Diario Vasco

La huella dactilar de cristal

  • La artista Irantzu Lekue instala 10.000 botellas en forma de laberinto en Sagues

La artista contemporánea vasca Irantzu Lekue ha cerrado el programa Olas de Energía de Donostia 2016 con una instalación gigante en Sagüés, compuesta por 10.000 botellas, en las que se han guardado las opiniones de los guipuzcoanos sobre este año cultural, y que han conformado la imagen de una huella dactilar laberíntica.

"La persona, ser social por naturaleza con ansias de búsqueda, avanza o retrocede en el proceso de vida y muerte, dejando huella, creando conexiones con otras personas y generando nuevos caminos. Es por lo que, agrupando las 10.000 botellas en líneas curvas y orgánicas, como ríos vidriosos, se conforma el laberinto natural: la huella dactilar, el corazón de los dedos, destinados a palpar, percibir y sentir", ha expuesto la artista.

Lekue ha buscado aplicar el mito de Teseo y el minotauro a su instalación. En este sentido, ha indicado que el laberinto simboliza "la vida, la muerte y el renacer" y que representa "el camino tortuoso, lleno de equivocaciones que hay que recorrer para encontrar el centro del yo y la sabiduría".

Asimismo, ha explicado que la huella dactilar es "la marca que dejamos con nuestra presencia, con el modo de ser, con las formas de hacer y es un proceso alargado en el tiempo, una voluntad de recorrer camino que marca la ruta, al igual que el hilo que utilizó Teseo para lograr encontrar al Minotauro".

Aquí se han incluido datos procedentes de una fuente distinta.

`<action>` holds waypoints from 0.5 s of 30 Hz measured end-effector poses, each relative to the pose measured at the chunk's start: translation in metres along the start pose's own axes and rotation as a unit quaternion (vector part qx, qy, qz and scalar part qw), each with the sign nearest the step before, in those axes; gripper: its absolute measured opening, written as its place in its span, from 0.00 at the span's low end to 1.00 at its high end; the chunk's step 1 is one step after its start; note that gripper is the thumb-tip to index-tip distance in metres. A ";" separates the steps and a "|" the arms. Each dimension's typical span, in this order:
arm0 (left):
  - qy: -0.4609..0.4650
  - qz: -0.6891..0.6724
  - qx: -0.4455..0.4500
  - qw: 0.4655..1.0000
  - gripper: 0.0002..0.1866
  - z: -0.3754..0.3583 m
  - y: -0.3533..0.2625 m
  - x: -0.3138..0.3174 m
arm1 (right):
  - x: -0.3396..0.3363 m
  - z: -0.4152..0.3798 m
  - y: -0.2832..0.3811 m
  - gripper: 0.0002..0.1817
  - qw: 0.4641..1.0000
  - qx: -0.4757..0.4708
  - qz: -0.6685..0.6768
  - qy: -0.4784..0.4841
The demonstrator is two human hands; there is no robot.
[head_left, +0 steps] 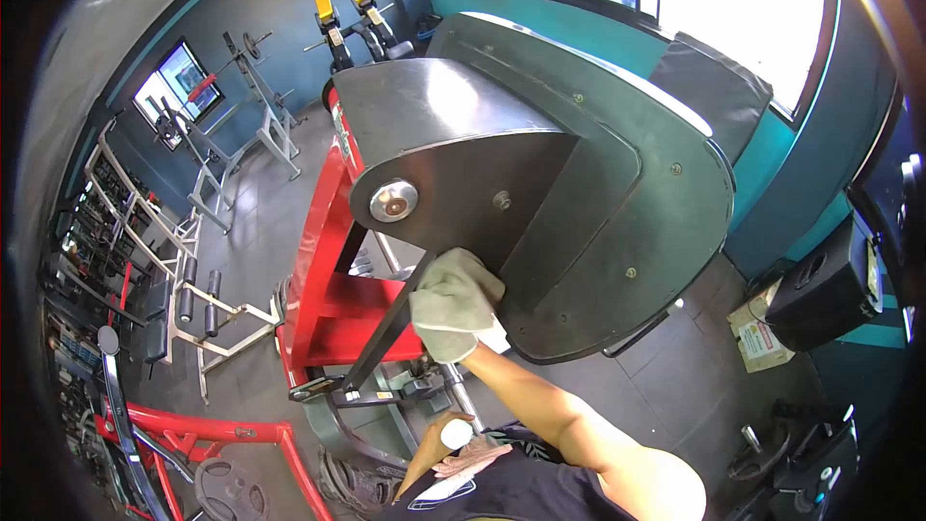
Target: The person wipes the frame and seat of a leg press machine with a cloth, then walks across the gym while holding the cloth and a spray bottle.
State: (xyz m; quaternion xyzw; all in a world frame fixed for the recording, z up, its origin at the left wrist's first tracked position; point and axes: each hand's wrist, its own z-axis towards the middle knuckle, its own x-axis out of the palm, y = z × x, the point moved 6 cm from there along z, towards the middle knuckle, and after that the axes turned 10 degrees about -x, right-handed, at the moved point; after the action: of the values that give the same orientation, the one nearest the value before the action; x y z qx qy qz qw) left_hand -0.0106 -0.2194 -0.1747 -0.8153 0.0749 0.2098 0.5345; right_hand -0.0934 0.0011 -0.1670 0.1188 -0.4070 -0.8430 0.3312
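My right arm reaches up to the dark padded-looking panel [617,232] of a red and black gym machine. A grey-green cloth [453,297] covers my right hand [473,355], whose fingers are hidden in its folds, pressed against the panel's lower edge. Low in front of my body, my left hand [432,446] is closed around a white round-topped container [456,434], seen from above. A crumpled pinkish cloth [473,459] lies right beside it against my dark shirt.
The machine's red frame [323,270] rises left of my hands. Another red machine [212,425] with a weight plate [230,490] stands at lower left. White-framed benches [193,260] line the left side. A black speaker [825,289] and a cardboard box [762,333] are at right.
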 end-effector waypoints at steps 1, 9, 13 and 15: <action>-0.001 -0.001 0.000 1.000 0.20 -0.001 0.000 -0.001 | 0.000 0.012 0.013 0.10 1.000 -0.007 0.002 0.024; -0.045 -0.026 -0.005 0.999 0.20 -0.014 0.011 -0.012 | -0.090 0.236 0.287 0.18 0.922 -0.010 -0.358 0.147; -0.047 -0.026 -0.072 0.996 0.26 -0.017 0.010 -0.017 | -0.139 0.314 0.239 0.24 0.767 0.077 -0.454 0.446; -0.074 -0.022 -0.053 0.996 0.27 -0.020 0.017 -0.020 | -0.177 0.337 0.203 0.24 0.760 0.129 -0.442 0.459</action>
State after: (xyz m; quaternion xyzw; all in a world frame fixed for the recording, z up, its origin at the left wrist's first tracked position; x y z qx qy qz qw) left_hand -0.0295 -0.2466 -0.1732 -0.8260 0.0057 0.2614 0.4994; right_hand -0.0246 0.2305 0.1917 0.7000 -0.2131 -0.6797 0.0507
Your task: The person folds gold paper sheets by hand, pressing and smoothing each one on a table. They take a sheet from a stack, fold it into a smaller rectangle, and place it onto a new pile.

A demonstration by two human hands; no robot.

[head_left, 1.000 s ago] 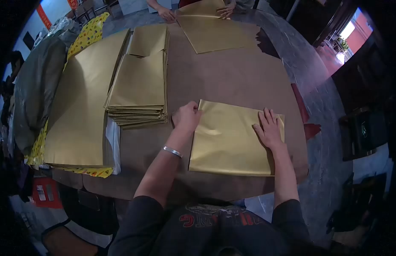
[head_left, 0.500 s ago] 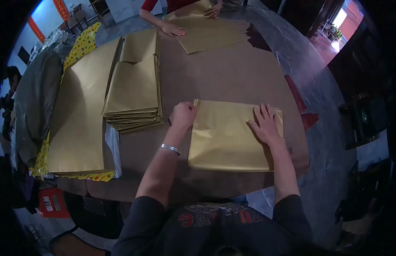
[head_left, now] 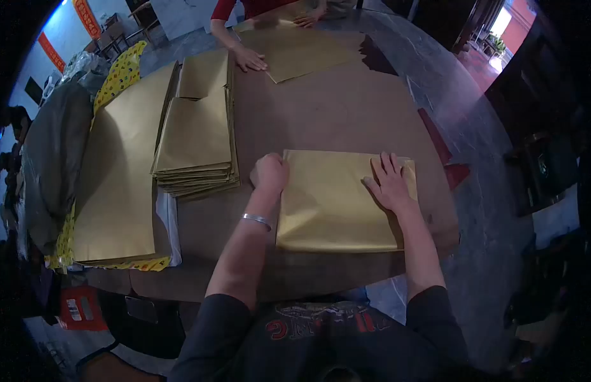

Lekue también ha recordado que para realizar la instalación "hemos llamado a participar a la ciudadanía de Euskal Herria, para que expresen sus sueños y reflexiones sobre la cultura y nos introduzcan en botellas", al tiempo que ha añadido que "cada botella contiene la esencia de cada persona, transformándose a su imagen".

Junto a Irantzu Lekue, quince voluntarios han comenzado a trabajar a las 6.00 horas y continuarán con su trabajo hasta las 24.00 horas de este jueves para así poder dar "vida" a una instalación "cambiante" y, a la vez, "efímera", dado que desaparecerá con la medianoche. "Se trata una oda a lo urbano, mediante el uso objetos cotidianos del día con un nuevo significado", ha afirmado. A la hora del crepúsculo, las 10.000 botellas se iluminarán para "resignificar" su contenido.

La acción, que se enmarca en el programa Olas de Energia de Donostia 2016, permenecerá instalada hasta medianoche en la explanada de Sagüés, en el barrio de Gros. Cada botella lleva un mensaje relacionado con la cultura, recopilados durante este mes en catorce pueblos guipuzcoanos.